If you think about it, the length of the growing season should not be the only limiting factor on tree growth. Water could be another important factor as well. So Monson and his colleagues did a nifty bit of scientific detective work to see what effect changes in water availability might be having on the trees.
The researchers started with a 9-year record of CO2 exchange between the subalpine forest at a site on Niwot Ridge west of Boulder, Colorado. This record showed that the trees took up less CO2 when the growing season was longest.
“This was sort of our wow moment,” Monson said.
To find out what was going on, he and his colleagues analyzed the isotopic fingerprint of water sampled from the xylem of the three dominant tree species, lodgepole pine, Engelmann spruce, and subalpine fir. And this revealed another surprising result (at least it was surprising to me): “What we found is that all way into September, 70 percent of the water that the trees were using came from snowpack,” Monson said. Not rain.

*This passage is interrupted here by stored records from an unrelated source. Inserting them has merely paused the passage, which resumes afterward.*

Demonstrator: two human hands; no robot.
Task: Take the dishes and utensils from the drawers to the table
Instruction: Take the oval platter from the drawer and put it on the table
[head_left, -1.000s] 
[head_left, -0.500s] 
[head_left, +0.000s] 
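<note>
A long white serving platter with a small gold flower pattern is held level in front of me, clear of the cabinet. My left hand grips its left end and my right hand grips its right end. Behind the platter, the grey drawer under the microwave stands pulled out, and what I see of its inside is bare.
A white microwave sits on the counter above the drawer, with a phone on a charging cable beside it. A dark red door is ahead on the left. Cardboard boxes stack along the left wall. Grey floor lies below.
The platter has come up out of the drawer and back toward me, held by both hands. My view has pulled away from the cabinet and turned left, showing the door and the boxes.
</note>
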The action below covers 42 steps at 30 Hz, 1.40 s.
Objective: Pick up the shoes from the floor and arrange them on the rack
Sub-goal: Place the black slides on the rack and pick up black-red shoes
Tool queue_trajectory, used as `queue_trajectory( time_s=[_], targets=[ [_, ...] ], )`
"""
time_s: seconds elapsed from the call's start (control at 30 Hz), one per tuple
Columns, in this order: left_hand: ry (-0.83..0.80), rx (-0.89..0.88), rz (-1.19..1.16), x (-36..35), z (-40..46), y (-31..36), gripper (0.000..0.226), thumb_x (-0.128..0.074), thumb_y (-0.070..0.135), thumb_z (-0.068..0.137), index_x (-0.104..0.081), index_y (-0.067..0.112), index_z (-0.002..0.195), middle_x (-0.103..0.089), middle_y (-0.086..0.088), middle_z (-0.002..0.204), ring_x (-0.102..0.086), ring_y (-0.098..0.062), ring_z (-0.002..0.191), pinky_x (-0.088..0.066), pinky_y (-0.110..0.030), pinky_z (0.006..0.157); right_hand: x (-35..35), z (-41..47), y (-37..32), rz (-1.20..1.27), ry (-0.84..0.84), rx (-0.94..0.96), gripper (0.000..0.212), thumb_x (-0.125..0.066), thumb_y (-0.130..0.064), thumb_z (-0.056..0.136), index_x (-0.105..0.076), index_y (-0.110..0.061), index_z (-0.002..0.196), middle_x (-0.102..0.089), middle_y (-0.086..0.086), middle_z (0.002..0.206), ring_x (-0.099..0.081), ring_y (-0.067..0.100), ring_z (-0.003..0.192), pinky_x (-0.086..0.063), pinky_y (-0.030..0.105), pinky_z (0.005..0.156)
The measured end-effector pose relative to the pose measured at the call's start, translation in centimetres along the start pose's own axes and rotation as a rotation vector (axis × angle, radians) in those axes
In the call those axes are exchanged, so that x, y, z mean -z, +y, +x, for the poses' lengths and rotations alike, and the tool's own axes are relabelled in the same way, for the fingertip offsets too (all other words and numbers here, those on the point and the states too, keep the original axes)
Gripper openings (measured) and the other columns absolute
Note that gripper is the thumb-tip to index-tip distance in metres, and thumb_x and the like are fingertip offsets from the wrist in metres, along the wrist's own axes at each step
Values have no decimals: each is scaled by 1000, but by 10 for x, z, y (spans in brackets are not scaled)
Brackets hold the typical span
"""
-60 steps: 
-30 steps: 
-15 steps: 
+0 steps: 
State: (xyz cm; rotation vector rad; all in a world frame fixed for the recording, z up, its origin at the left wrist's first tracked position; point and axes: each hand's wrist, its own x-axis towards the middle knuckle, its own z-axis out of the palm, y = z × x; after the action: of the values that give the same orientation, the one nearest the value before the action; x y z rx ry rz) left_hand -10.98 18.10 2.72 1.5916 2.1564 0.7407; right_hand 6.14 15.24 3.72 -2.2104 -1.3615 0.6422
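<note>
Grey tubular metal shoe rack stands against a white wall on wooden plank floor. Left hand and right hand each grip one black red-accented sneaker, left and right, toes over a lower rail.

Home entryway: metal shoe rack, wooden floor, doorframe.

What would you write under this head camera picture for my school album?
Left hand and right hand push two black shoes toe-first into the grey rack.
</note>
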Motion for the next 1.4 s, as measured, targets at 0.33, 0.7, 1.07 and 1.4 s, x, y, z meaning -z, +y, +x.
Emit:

Water from snow.
And this was true even though snow pretty much disappears in summer. The trees “went through all that summer rain, and still, 70 percent of the water they used came from snowpack.”
Monson explains that the trees have deep roots, which tap into ground water that originally fell as snow months earlier. In fact, it was spring snows that turned out to be most important, because they carry the most water. ”That’s what’s giving the forest its water,” Monson said.
What does this have to do with CO2 and climate change? The earlier onset of spring documented in the Rockies is eating into spring snowpack — and thus the water the trees need to grow.
“If we get an earlier spring — if spring eats into that snow — these trees have less access to water,” he said. And the result is that “the trees are suffering.” They are growing less, and therefore taking up less CO2.
Why is this significant? From a scientific perspective, if you want a full understanding of the climate system, and how we are altering it, you have to follow the carbon — the natural fluxes of carbon between the atmosphere and the Earth system, as well as the 9.1 billion metric tons that we’re now spewing into the atmosphere every year. And it turns out that not all of that carbon stays there.
About 5.1 billion tons is coming back into the Earth system, while 4 billion tons stays behind in the atmosphere. “Where in the Earth system is that CO2 going back in?,” Monson asks. Some is going into the oceans. That number is fairly well constrained. And some is also being taken up by terrestrial ecosystems — by plants. “We’re trying to figure out more accurately what this number is.”
But there’s another significance to Monson’s findings. Some climate change skeptics have argued that by burning coal and other fossil fuels, the carbon dioxide we’re adding to the atmosphere will fertilize plant growth, ushering in a great greening of the Earth. And there’s no question that more CO2 can mean more robust growth, and in turn greater uptake of CO2.
But Monson’s study shows that it’s really not that simple at all. In some ecosystems, such as the high mountain subalpine forests of the Rockies, you not only have to follow the carbon. But you also have to follow the water.
And when you do, you can also see yet another impact of climate change.
“Here is a case where increased CO2 causes climate change which causes less growth of forests,” Monson said. And this is contributing to climate change — a positive feedback that makes climate change even worse, not the negative feedback that many scientists expected.”